09. Juli 2018

Geh aus, mein Herz

Bänz Friedli wird in die Kindheit zurückversetzt. Hier kannst du dich mit anderen Leserinnen austauschen und die vom Autor gelesene Hörkolumne herunterladen.

Singen in der Kirche der Kindheit

Ein einziger Anblick kann eine Zeitreise auslösen. Der Säer und die Ernterin – wie viele Stunden mag ich sie angestarrt, mag ich mich im Farbenspiel der Fenster verloren haben in der Dorfkirche im Ort, aus dem ich stamme? Ihr Anblick genügt, und ich bin wieder das Kind von einst, dem das laute Orgelspiel etwas ungeheuer ist, fühle mich zurückversetzt in den Jugendlichen, der sich sonntagmorgens an Gottesdienste schleppte, weil eine bestimmte Anzahl Kirchenbesuche vor der Konfirmation Pflicht war. Und manche der Hochzeitspaare, für die wir Turnkameraden hier Spalier standen, sind noch immer zusammen. An Abdankungen und Weihnachtsfeiern erinnern sie mich, der Säer und die Ernterin, an Momente der
Verlorenheit und der Freude.

Die Kirche der Kindheit ist einem auf eigenartige Weise vertraut, selbst wenn man sie nur alle paar Jahre besucht. Diesmal sind nur wenige Bänke besetzt. Nicht viele sind gekommen, einer sehr lieben Nachbarin meiner Kindertage zu gedenken, doch wie voll eine Kirche ist, sagt nichts darüber aus, wie wertvoll ein Mensch war. Ihren Garten liebte die Verstorbene über alles. Nun fordert der Pfarrer uns zum Singen auf, Kirchengesangsbuch 537, «Geh aus, mein Herz». Zaghaft hebe ich an. Ein schönes Lied. Dennoch singe ich zögerlich. Denn der Lehrer, der es uns in der vierten Klasse beigebracht hat, war ein Sadist, der manche Schüler strubbelte und schlug, sie ohrfeigte, mit dem Schlüsselbund bewarf. «… Und su-hu-hu-che Freud …» Besonders die schulisch Schwächeren plagte er, die Aussenseiter. Und den einzigen Italienerbuben im Dorf. «… In diiiiie-se-her lie-ben So-ho-hommers-zeit …» Ich staune, wie alles noch da ist: jeder Ton, jede Silbe. Nach wie vielen Jahren, dreiundvierzig?

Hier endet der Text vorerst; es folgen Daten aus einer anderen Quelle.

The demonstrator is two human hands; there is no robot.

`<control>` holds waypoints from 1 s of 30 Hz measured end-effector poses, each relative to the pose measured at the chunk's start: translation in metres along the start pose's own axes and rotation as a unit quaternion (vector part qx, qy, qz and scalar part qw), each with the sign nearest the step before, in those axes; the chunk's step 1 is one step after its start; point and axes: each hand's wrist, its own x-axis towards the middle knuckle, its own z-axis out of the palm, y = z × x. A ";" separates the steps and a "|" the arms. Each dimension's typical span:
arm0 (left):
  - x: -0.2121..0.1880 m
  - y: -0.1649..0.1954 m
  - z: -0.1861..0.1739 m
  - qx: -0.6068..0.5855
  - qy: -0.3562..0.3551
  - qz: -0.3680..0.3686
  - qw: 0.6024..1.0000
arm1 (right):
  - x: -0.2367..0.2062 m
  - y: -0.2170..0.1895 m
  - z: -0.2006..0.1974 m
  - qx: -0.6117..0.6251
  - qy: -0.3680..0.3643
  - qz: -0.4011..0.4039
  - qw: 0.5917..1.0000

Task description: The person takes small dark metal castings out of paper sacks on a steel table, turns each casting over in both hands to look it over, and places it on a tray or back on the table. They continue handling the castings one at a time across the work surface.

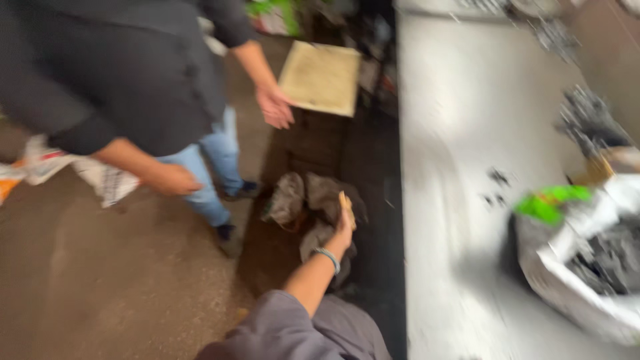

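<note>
The picture is blurred by motion. My left hand (344, 225) reaches forward from a grey sleeve, with a pale band on the wrist. It is closed on a small tan piece (346, 203), held just above crumpled grey-brown rags (297, 197) on the dark floor. My right hand is out of view. A person in a dark top and blue jeans stands at the left, one open hand (276, 107) next to a tan square board (321, 79), the other hand (175, 180) hanging low.
A white table (453, 167) fills the right side. On it a white sack (567, 287) holds dark scrap, with a green thing (551, 203) at its top and dark bits (587, 120) behind. Printed bags (47, 163) lie at the left.
</note>
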 end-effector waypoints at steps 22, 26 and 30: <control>0.076 -0.066 0.360 0.698 -0.264 0.330 0.578 | -0.044 0.021 -0.048 0.157 0.084 0.115 0.977; 0.082 -0.065 0.357 0.677 -0.289 0.344 0.584 | -0.035 0.047 -0.048 0.136 0.141 0.121 0.973; 0.071 -0.074 0.340 0.657 -0.329 0.367 0.571 | -0.037 0.083 -0.062 0.083 0.190 0.108 0.972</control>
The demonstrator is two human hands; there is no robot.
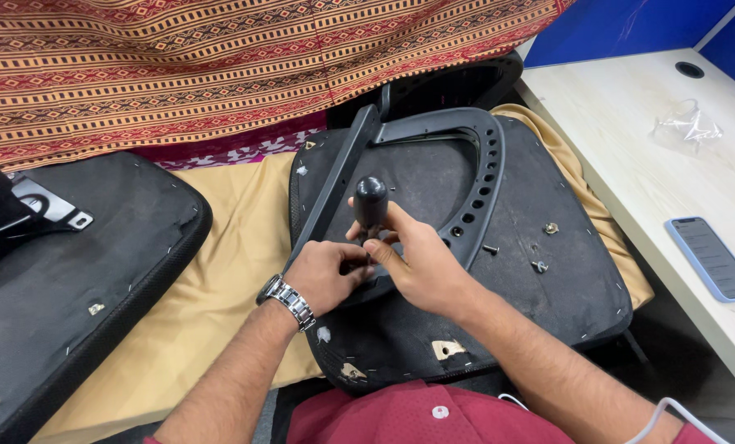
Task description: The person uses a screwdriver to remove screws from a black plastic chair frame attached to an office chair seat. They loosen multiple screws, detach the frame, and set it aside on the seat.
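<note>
Right hand [417, 263] grips 1 screwdriver [370, 203]; 3 loose screws [540, 247].

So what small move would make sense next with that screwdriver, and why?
Probably turn the black-handled screwdriver: the right hand grips it upright on the black plastic armrest bracket, while left-hand fingers steady its tip.

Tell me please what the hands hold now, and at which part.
The right hand holds a screwdriver by the lower part of its black handle. The left hand pinches down by its shaft, which is hidden, over the armrest bracket.
</note>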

«Die Lerche schwingt sich i-hi-hin die Luft ...» Der böse Lehrer verblasst, und mir fällt ein, wie wir in Amerika einmal neben einem einsamen Haus, fernab aller grossen Städten, abends um ein Feuer sassen. Riesige Strünke loderten, hoch züngelten die Flammen. Wir sassen im Kreis darum – und sangen. Zwei Gitarren, zwei Dutzend Kehlen, stundenlang. Wunderbar wars. Sie schienen aus einem schier unendlichen Fundus zu schöpfen, die angeblich unkultivierten Amerikaner, sie sangen Song um Song, Evergreens und Gaunerballaden, von «Amazing Grace» bis «Country Roads». An dieses Gefühl des Angekommenseins in der Ferne muss ich denken, während ich in der Kirche singe, von Strophe zu Strophe mutiger. Allmählich schwillt das Chörlein, das wir paar Versprengten ausmachen, zum Chor an. «Welch hoo-he Lust, welch he-e-heller Schein …!»

Wir sollten öfter singen. Nicht nur an Beerdigungen.